Slovenia president urges removal of anti-migrant fence

AFP , Thursday 22 Dec 2016

Slovenia's president called for an anti-migrant barbed-wire fence on the border with Croatia to be dismantled, saying it now serves little purpose, in comments published on his official website Thursday.

"I believe we could remove the wire fence, bearing in mind that no migrant wave, like the one we had last year, is forseeable in the near future," Borut Pahor said.

He said that even "if Turkey opened its borders for migrants, something that can't be predicted for the near future, we would still have enough time to erect the wire fence and other obstacles on the border."

Slovenia put up the fence along some 200 kilometres (120 miles) of its 670-kilometre frontier with Croatia -- an outer border of Europe's passport-free Schengen zone -- at the beginning of this year.

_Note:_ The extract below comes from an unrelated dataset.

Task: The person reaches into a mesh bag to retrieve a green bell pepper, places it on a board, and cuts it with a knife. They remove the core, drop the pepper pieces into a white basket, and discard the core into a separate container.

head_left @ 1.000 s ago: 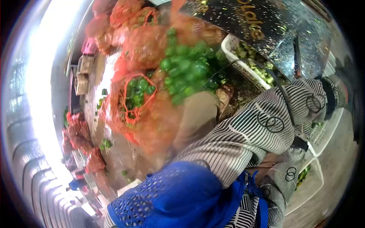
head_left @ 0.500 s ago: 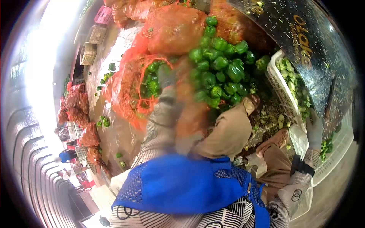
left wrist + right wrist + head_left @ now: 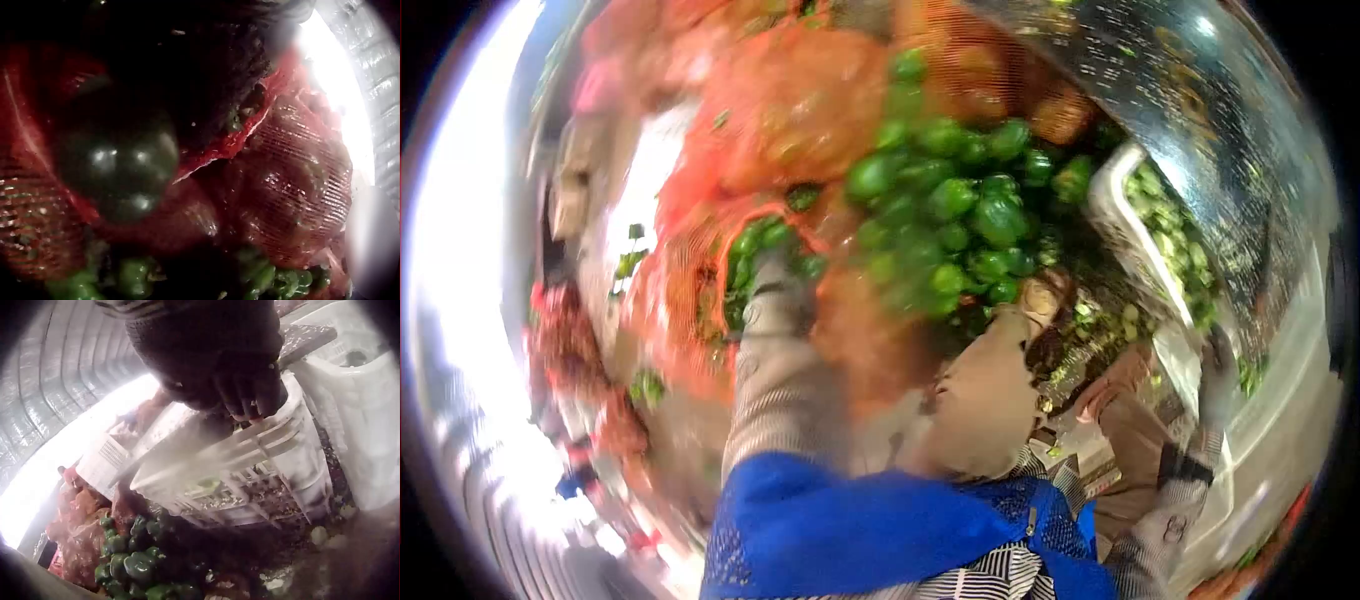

The stated aim was to prevent an uncontrolled inflow of people along the so-called Balkan route used by migrants on their way from Greece to Germany and elsewhere.

But in the end the influx had already all but stopped by the time the barrier was erected, and critics say that it has also hurt tourism and been harmful to wildlife.

Slovenian authorities have nonetheless been reinforcing and replacing the barrier with a more durable panel fence, arguing that illegal migration has been rising and that a new migrants wave could still come.

Pahor also said, in his comments originally made in a radio interview late Wednesday, that the removal would also represent a "sign of improved confidence (by the Slovenian government) in the newly elected Croatian government."

Since the new Croatian centre-right government led by Andrej Plenkovic took office in October, the border fence has been a thorn of contention between the two former Yugoslav states.

Croatia, an EU member not part of Schengen, objected and has sent several diplomatic notes to Ljubljana saying that the fence is on Croatian territory at several points.

During the interview, Pahor also announced he would run for a second mandate at the presidential elections to be held by the end of 2017.